Micromentarios | Amo los juegos de palabras

19/05/2026.- Amo los juegos de palabras. Por eso, me gustan en primer lugar las jitanjáforas.

Para quienes desconocen qué son, debo señalar que no se cuentan entre los animales ni entre las plantas. Tampoco son hongos, bacterias, ni otro tipo de ser vivo. Se trata de palabras o combinaciones de ellas que carecen de significado, pues no designan a ningún ser, objeto o acción.

El término jitanjáfora fue tomado en 1942 por el escritor mexicano Alfonso Reyes de unos versos sinsentidos que compuso el poeta cubano Mariano Brull para que los recitaran sus hijas:

Filiflama alabe cundre

ala olalúnea alífera

alveolea jitanjáfora

liris salumba salífera.

Las jitanjáforas, sin embargo, son muy anteriores a 1942 y existen desde hace varios siglos, no nada más en español, sino en diversos idiomas.

De hecho, las más célebres jitanjáforas que se conocen en nuestro idioma aparecieron en 1886, en la zarzuela El joven telémaco, del compositor español Eusebio Blasco, cuando en un momento de la misma el coro cantaba el siguiente estribillo:

Suripanta, la suripanta,

maqui, trunqui da somatén.

Sun fáribum, sun fáriben,

maca trúpitem sanganesim.

Eri sunqui

maca trunqui

suri pantén.

¡Suripen!

Suripanta, la suripanta

melitonimen. ¡Son pen!

Mi gusto por las jitanjáforas no es nuevo. Viene de la infancia. Por supuesto, no sabía entonces que tales vocablos se llamaban así, pero me gustaba crear sonidos nuevos con las letras y las sílabas, e inventar palabras que, aunque carecieran de significado, exhibieran una gran sonoridad.

Posteriormente, cada vez que me topo con un vacío en el idioma, procuro llenarlo con un término que invento al instante. Debo reconocer, sin embargo, que carezco de esa sabiduría popular que da vida a vocablos y hace que se propaguen en poco tiempo. De los creados por mí, ni siquiera yo me acuerdo.

Y ya que hablo de la creación de palabras, aparece en mi memoria un episodio vivido cuando estudié en el liceo Luis Espelozín.

Allí tuve un compañero de estudios tan afecto como yo a la creación de vocablos. Se llamaba Eduardo Pérez.

Mi especialidad eran los verbos y recuerdo dos: panear (hacer pan) y bebaguar (beber agua).
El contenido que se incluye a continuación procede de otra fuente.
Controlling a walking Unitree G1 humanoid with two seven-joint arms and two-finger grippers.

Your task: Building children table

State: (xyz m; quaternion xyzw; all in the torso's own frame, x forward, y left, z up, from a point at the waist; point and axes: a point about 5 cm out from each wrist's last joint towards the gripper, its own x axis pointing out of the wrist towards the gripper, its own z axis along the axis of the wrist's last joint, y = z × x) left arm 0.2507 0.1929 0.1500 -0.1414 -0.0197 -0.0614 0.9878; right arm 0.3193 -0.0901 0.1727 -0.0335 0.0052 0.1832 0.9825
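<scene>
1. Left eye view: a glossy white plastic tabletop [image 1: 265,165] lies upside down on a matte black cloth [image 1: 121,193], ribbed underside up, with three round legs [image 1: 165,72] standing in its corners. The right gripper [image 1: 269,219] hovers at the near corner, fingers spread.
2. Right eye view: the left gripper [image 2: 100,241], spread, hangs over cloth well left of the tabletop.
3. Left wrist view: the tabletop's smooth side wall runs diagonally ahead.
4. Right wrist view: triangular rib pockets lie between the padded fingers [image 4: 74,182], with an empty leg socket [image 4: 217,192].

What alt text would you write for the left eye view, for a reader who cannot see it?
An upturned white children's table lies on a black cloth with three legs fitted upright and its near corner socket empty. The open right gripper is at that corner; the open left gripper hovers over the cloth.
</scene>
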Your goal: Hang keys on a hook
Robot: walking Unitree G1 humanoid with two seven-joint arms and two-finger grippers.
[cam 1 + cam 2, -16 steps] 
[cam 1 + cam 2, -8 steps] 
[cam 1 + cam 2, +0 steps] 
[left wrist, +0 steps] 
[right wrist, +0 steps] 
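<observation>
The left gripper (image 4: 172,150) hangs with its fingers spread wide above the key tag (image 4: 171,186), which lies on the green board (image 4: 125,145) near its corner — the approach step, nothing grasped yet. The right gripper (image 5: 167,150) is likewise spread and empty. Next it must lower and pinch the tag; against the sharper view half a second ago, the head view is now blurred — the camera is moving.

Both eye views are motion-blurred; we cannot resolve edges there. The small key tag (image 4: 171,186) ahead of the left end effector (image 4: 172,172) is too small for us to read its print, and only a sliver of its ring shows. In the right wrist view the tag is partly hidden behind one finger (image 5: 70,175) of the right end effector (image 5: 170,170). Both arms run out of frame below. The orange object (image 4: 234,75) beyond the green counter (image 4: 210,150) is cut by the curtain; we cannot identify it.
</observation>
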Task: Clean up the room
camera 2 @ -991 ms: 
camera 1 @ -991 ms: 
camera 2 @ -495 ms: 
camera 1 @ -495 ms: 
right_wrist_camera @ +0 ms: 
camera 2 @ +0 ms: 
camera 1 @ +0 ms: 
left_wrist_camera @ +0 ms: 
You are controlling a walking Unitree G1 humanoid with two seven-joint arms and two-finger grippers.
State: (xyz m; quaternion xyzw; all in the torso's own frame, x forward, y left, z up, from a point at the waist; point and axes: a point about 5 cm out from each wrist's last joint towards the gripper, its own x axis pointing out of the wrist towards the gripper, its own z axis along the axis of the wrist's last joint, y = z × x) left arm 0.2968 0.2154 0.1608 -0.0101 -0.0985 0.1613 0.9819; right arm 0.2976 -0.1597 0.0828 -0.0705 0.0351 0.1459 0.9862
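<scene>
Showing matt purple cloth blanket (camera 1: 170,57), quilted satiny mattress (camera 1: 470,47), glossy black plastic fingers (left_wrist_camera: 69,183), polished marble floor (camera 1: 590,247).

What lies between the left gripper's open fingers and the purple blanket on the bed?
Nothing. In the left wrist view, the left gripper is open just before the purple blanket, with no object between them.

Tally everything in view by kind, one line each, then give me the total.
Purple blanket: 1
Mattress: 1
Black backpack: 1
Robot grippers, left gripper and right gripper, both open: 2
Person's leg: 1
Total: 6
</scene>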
Además, he creado decenas de términos que, como ya señalé, olvido poco después. Solo he utilizado uno en dos de mis libros: entrepulpo, como sinónimo de enredo, lío en el que quienes intervienen usan sus brazos. Que sepa, nadie más lo ha empleado. Supongo, eso sí, que quienes lo han visto han comprendido su significado.

Nuestro juego preferido consistía en conjugar palabras terminadas en ar, er e ir, que no fueran verbos. Por lo general, lo hacíamos en presente, pero a veces nos aventurábamos en otros tiempos verbales.
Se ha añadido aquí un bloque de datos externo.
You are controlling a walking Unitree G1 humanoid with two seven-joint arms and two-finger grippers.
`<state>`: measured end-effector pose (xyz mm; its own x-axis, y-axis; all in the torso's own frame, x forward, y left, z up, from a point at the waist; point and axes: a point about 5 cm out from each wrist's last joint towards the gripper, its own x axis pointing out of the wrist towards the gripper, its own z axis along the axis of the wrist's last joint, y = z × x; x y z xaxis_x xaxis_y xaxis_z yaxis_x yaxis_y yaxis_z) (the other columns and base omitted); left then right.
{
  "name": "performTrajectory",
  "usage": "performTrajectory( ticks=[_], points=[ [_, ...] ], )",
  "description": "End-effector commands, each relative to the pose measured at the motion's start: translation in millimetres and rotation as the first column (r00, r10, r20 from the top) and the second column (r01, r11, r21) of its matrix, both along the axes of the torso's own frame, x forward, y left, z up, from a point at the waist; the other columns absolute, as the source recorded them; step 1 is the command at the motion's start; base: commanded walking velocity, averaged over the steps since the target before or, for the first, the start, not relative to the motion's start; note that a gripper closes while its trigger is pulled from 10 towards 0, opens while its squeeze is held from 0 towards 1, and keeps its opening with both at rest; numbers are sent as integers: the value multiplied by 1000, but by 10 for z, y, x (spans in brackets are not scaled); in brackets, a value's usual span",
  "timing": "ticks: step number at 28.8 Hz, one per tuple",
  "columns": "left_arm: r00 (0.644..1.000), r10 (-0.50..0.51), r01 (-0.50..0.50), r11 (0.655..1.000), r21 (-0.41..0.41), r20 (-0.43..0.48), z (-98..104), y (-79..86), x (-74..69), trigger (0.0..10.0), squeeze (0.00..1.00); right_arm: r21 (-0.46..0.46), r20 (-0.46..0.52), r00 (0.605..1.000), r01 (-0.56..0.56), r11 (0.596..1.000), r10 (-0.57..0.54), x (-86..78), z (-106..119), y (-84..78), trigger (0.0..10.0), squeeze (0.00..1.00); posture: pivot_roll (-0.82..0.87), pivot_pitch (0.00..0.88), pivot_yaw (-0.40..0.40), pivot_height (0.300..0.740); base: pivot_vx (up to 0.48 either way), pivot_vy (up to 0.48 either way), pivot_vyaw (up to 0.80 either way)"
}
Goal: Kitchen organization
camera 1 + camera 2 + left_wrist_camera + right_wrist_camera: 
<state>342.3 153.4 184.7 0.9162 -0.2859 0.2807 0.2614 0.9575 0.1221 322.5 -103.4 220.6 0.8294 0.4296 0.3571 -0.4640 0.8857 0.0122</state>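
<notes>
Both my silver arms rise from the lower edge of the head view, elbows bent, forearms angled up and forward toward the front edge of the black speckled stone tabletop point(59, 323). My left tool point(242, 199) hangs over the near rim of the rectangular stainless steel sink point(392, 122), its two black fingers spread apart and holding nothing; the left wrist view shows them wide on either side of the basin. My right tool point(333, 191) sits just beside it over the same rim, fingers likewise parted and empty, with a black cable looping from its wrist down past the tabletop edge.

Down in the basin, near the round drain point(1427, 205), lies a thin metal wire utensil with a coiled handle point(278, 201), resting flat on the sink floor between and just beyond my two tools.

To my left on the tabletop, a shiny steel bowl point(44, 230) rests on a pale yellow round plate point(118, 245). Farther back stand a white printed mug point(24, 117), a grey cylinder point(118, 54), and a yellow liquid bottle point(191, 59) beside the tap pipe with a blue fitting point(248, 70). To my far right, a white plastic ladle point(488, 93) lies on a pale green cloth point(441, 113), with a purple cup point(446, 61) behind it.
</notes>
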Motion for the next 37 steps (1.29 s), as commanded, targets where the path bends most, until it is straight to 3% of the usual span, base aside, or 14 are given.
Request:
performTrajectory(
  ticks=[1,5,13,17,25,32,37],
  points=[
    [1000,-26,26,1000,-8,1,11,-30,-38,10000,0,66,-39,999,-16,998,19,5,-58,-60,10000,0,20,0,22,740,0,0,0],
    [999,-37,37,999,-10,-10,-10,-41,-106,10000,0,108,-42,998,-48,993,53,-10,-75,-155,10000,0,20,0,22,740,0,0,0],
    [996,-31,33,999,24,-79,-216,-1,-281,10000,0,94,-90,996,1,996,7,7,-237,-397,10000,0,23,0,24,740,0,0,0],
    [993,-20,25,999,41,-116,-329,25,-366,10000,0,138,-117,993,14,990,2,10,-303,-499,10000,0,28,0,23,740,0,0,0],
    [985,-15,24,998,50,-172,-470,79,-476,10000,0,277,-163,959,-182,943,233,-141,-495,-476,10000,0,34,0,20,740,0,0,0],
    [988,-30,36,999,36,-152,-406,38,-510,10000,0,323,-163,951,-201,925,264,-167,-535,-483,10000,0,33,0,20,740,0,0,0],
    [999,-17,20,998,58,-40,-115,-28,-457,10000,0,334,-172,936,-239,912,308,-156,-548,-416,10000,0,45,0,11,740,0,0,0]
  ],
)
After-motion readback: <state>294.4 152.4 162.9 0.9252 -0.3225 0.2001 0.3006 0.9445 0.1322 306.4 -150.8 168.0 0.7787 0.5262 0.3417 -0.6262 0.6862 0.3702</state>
Siempre recuerdo algunas de las muchas sesiones de conjugaciones bizarras, como él las llamaba. He aquí tres de los términos y nombres que conjugábamos y el resultado de los mismos: Bolívar, mujer y casimir.

Yo bolivo, tú bolivas, él boliva, nosotros bolivamos, vosotros boliváis, ellos bolivan.

Yo mujo, tú mujes, él muja, nosotros mujamos, vosotros mujáis, ellos mujan.

Yo casimo, tú casimes, él casime, nosotros casimimos, vosotros casimíis, ellos casimen.